In breadth-first search (BFS), we want to check all states (which we’ll call “children states”) accessible from the previous state (the “parent state”) before we check states accessible from the children. So if some state is to be checked, say state X, and there are 15 children of state X, then we will check all of those 15 children before checking any of their children.
Breadth-first search appears to search a tree horizontally before searching vertically.
To implement BFS, modify step
4.a. to pick out of the
state that was added earliest (in time). For example, the children
of a state are checked before the their children, because the children
of the original state are discovered earlier. The
openset in BFS is
essentially a queue.
Here is an example of BFS operating on the 8-puzzle:
A trivial change to breadth-first search gives us depth-first search (DFS). For DFS, modify step
4.a. to pick out of the
openset the state that was added last (in time). So in DFS, the
openset is essentially a stack. The purpose is to check the a state’s first discovered child, and then that child’s first child, etc. before checking the original state’s second child. DFS appears to search a tree vertically before it searches horizontally.
Iterative-deepening depth-first search
Depending on the search problem, DFS may go off into “never-never-land,” seemingly never arriving at a goal state, while say, BFS, arrives at the solution rather quickly.

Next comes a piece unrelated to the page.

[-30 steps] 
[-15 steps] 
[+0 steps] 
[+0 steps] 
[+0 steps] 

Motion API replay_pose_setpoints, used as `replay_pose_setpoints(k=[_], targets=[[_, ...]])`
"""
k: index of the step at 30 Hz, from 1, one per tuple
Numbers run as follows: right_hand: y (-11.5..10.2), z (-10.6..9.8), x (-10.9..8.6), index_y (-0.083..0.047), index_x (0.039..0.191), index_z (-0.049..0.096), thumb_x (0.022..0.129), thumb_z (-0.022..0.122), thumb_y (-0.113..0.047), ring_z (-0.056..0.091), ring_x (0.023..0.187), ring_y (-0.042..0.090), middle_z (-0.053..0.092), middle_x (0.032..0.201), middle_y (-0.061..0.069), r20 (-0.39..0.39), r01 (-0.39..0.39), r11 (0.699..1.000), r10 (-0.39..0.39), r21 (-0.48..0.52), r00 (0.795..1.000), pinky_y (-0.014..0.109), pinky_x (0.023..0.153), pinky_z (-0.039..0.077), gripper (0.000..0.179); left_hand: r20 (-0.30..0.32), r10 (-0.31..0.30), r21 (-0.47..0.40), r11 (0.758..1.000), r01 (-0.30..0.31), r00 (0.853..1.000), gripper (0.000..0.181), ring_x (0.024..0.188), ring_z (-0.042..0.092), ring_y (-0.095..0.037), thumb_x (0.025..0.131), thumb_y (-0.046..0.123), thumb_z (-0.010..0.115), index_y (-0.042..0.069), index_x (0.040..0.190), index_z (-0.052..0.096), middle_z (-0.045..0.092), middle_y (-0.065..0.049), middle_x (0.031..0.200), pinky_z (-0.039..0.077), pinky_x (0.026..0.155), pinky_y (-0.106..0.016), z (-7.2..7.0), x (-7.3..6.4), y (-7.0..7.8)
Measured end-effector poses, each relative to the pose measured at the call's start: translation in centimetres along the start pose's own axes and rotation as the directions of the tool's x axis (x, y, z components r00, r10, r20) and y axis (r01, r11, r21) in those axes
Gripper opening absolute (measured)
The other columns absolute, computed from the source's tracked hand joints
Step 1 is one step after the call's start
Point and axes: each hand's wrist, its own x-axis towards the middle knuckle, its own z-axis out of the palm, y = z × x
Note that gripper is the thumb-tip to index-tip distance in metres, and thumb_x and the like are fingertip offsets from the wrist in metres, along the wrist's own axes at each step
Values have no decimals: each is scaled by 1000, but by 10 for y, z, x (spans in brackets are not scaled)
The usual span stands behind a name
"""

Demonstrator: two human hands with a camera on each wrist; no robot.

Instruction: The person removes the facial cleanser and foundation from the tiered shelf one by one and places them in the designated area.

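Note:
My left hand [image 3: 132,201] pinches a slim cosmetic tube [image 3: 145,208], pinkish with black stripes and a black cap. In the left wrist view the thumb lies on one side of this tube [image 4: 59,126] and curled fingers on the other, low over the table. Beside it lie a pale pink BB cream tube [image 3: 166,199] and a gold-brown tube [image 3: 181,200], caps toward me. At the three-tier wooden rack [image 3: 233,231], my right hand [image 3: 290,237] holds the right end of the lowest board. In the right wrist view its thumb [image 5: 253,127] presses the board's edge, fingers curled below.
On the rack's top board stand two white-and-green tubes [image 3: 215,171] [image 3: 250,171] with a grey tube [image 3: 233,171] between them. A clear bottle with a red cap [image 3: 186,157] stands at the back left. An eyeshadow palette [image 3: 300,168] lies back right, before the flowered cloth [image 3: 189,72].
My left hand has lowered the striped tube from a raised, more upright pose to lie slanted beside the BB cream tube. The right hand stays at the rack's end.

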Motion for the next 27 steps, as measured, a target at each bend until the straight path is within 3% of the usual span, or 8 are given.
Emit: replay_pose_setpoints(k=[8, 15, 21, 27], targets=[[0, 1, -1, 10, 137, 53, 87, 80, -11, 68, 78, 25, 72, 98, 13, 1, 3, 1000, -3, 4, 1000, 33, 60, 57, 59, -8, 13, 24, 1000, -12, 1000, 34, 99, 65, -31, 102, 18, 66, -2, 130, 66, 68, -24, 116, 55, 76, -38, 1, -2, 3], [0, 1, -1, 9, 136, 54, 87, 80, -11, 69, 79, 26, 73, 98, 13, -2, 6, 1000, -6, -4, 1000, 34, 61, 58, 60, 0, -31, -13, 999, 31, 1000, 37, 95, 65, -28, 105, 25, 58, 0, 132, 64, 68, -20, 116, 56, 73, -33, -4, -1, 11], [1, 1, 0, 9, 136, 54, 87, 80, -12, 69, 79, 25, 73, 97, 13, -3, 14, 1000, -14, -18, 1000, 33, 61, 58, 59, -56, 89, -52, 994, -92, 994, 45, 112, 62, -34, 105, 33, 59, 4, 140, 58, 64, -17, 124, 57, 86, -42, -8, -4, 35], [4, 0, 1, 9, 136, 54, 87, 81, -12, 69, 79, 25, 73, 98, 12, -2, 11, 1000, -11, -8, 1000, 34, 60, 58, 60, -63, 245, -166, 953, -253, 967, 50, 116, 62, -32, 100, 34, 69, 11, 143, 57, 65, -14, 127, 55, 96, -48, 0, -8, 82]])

We see this behavior in the 8-puzzle problem because DFS just keeps trying moves that are built off prior moves until it either repeats a state (somewhat unlikely; there are 9! = 362,880 states) or finds the goal. If the true goal is only five moves away from the starting state, then BFS will find this goal in less than 1024 checks while DFS may require, well, 362,880 checks.
To solve the problem of DFS going to “deep” into “never-never-land,”
we can put a limit $m$ on the depth of DFS. Step
4.c. is modified so
that only states that have depth less than the finite constant $m$ are added to
openset. The depth is calculated as the number of actions or
moves that have been applied to the starting state.
Because it is often difficult to know what the correct depth limit is, the iterative-deepening depth-first search (IDDFS if you like) first tries DFS with depth limit 1; if no goal state is found, DFS is run again with depth limit 2; and so on, until the goal state is found.
Breadth-first versus depth-first search
Breadth-first search is a good choice when you want to evaluate every possible choice before deciding an action. BFS ensures that the shortest path to the goal will be found (shortest in terms of number of moves or number of “hops”), because no shorter path is left unchecked. However, BFS suffers when, at each state, there is an enormous number of choices to consider (a high branching factor $b$).
On the other hand, depth-first search might be better if the solution is very “deep,” such as in mazes.
Comparison of uninformed search algorithms
Refer to the search notes (at the bottom) for an explanation of the variables $n$ (total possible states), $b$ (branch factor), and $d$ (search depth of least-cost solution).
(always finds the goal)
(always finds shortest path to goal,
when action costs are all equal)
- Random: time complexity is $O(n)$ because might need to check up to all nodes to find the goal; space complexity is $O(n)$ because might need to store up to every node in the openset.
- Breadth-first: time complexity is $O(b^d)$ because every node at every level is checked before finding the goal at depth $d$; space complexity is $O(b^d)$ because up to all nodes in the fringe up to level $d$ need to be stored in the openset.
- Depth-first: time complexity is $O(n)$ because might need to check up to every node (like in 8-puzzle if the it starts searching states further and further from the goal); space complexity is $O(n)$ for the same reason; if there is a search depth limit of $m$, then space complexity would be $O(bm)$.
- IDDFS: space and time complexity are, worst case, the same as breadth-first search because with a given depth limit $m$, if IDDFS doesn’t find the goal, it eventually searches every node up to depth $m$.